• Aim of the task: From the records below, please repeat exactly the line that has "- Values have", the line that has "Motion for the", and every line between them, and nothing else.

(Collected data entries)
:::::

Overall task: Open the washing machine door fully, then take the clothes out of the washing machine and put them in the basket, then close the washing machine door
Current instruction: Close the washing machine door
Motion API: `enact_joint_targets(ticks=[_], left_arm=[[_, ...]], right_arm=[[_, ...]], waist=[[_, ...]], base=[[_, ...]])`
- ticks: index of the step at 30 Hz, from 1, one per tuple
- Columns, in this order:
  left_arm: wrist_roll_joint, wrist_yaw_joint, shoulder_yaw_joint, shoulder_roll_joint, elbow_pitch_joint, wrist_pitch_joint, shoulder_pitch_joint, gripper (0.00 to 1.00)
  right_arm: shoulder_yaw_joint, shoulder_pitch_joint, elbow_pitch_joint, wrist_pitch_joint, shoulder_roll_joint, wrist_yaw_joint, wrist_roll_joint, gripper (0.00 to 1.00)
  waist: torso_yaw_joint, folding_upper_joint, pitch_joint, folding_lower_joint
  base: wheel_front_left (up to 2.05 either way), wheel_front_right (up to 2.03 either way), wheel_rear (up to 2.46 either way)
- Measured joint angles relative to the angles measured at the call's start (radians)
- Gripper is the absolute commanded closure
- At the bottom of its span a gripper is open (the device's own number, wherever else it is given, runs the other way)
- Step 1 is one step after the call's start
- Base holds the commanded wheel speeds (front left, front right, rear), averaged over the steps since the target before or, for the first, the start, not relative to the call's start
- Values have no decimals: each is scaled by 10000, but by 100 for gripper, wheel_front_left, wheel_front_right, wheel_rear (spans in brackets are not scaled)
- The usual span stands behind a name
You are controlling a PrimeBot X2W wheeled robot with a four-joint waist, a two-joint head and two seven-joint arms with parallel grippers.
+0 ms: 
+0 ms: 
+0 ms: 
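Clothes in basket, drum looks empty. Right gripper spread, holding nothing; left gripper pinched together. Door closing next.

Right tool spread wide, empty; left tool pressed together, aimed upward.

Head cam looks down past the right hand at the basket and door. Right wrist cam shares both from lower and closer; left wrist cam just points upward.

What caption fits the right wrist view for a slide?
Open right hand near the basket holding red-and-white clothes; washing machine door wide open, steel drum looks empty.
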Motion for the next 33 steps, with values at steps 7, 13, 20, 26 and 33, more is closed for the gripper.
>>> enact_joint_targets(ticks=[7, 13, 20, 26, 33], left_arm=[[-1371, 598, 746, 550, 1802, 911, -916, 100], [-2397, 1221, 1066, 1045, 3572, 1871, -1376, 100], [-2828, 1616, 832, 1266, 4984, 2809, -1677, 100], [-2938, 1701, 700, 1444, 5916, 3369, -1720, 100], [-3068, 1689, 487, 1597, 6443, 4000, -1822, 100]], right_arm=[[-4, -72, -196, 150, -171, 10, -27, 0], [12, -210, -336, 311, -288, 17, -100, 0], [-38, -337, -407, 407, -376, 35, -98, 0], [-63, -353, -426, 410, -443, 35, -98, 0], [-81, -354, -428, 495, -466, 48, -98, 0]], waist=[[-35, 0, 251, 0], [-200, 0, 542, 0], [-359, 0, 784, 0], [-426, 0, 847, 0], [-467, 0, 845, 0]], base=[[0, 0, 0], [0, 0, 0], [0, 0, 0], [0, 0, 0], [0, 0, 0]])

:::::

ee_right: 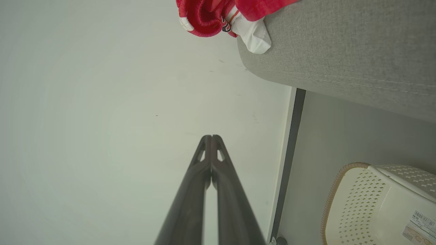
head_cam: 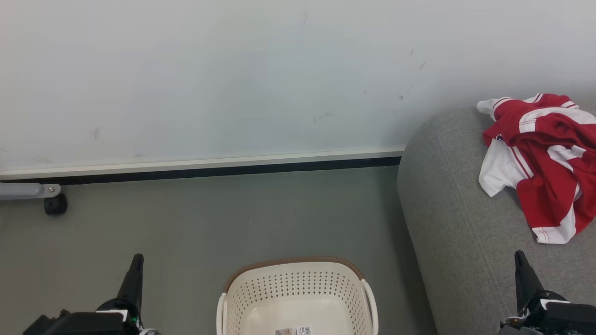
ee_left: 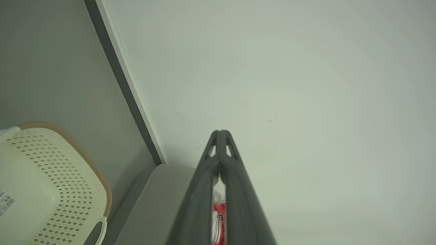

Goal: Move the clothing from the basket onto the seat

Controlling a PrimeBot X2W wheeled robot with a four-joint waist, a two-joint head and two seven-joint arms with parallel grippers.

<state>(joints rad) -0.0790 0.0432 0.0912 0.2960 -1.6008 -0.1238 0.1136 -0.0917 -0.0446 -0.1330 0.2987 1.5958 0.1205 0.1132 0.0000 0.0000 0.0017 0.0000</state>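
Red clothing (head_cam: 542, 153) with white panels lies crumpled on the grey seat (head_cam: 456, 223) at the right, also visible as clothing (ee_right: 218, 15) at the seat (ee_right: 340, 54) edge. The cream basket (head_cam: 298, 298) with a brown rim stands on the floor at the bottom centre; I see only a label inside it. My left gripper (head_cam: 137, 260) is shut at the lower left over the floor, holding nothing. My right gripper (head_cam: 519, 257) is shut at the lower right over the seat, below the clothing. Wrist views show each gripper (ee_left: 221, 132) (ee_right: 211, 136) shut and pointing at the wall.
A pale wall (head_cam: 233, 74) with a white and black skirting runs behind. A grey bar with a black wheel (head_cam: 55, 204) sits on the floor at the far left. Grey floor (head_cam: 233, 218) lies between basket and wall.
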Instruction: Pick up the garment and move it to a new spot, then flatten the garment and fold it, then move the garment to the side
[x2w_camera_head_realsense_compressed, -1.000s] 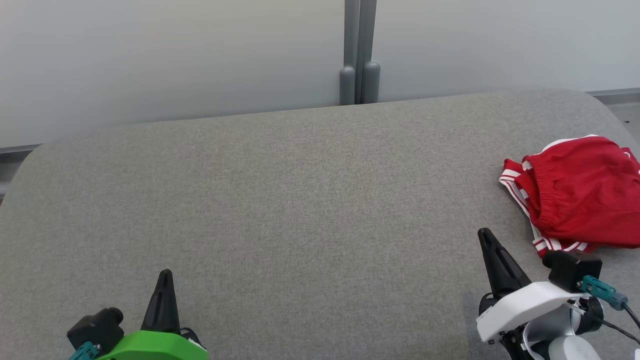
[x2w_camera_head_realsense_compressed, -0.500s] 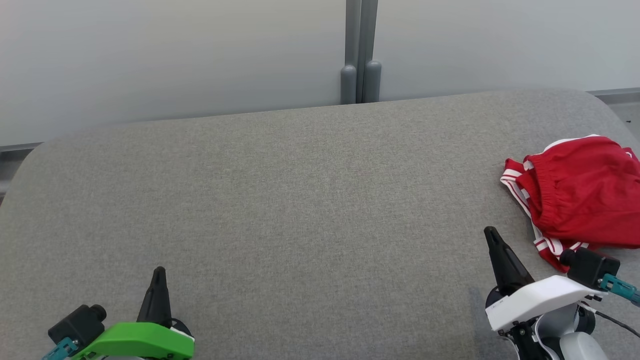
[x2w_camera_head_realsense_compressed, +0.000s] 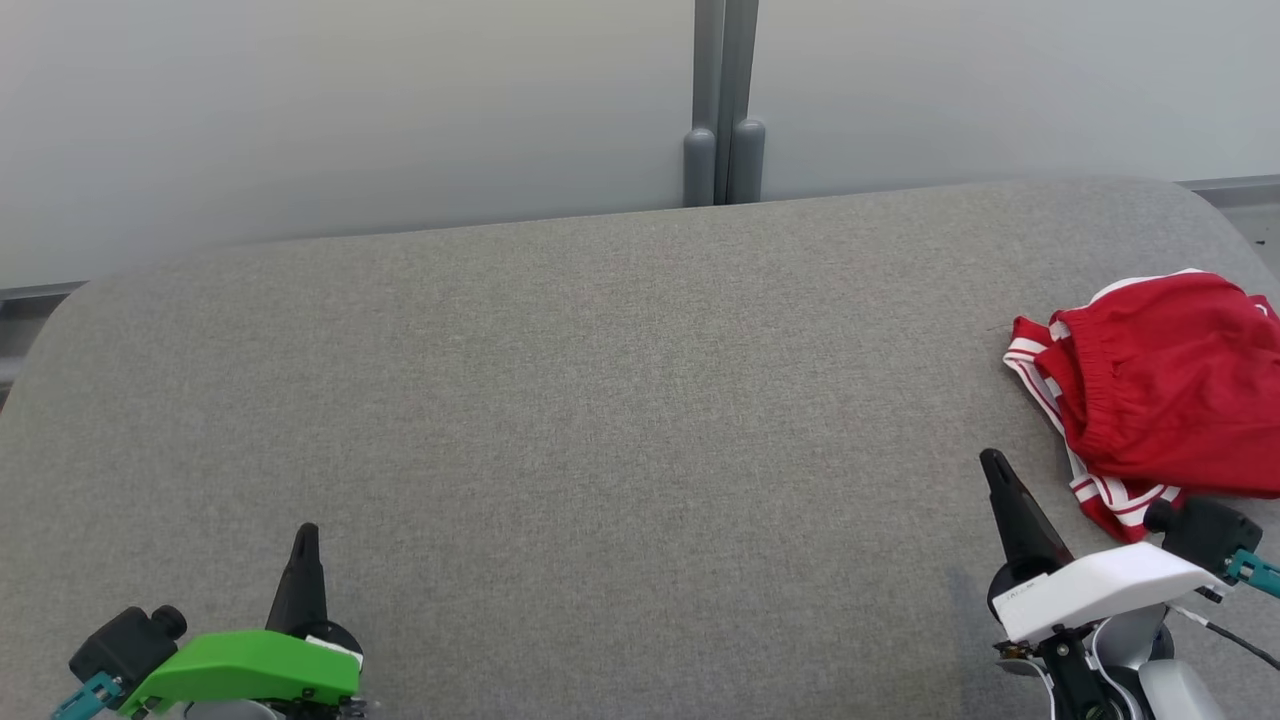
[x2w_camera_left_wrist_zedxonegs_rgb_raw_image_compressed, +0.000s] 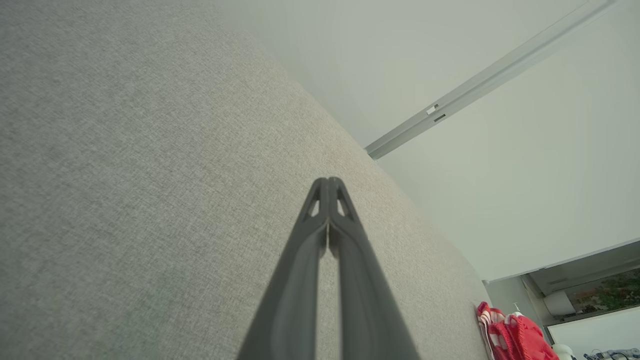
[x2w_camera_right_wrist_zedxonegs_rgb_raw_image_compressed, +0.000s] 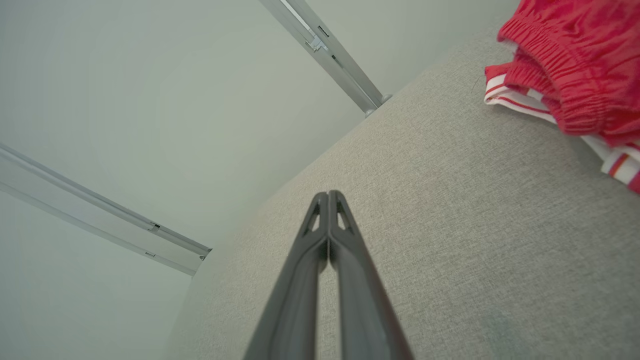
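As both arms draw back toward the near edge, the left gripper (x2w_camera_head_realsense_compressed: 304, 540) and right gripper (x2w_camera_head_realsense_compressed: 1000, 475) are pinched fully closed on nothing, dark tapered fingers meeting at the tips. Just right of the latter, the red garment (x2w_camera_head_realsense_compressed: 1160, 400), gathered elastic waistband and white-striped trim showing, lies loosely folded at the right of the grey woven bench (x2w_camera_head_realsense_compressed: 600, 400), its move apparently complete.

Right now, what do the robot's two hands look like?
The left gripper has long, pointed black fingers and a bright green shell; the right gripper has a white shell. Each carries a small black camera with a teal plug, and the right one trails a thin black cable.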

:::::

• Task result:
- Values have no decimals: each is scaled by 10000, but by 100 for gripper, wheel_front_left, wheel_front_right, wheel_rear (spans in brackets are not scaled)
- The usual span stands behind a name
You are controlling a PrimeBot X2W wheeled robot with a four-joint waist, a two-joint head and two seven-joint arms with parallel grippers.
+0 ms: 
+0 ms: 
+0 ms: 
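Clothes in basket, drum looks empty. Right gripper spread, holding nothing; left gripper pinched together. Door closing next.

Right tool spread wide, empty; left tool pressed together, aimed upward.

Head cam looks down past the right hand at the basket and door. Right wrist cam shares both from lower and closer; left wrist cam just points upward.

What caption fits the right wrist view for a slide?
Open right hand near the basket holding red-and-white clothes; washing machine door wide open, steel drum looks empty.
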Motion for the next 33 steps, with values at steps 7, 13, 20, 26 and 33, more is closed for the gripper.

The answer to this exercise has been written out completely.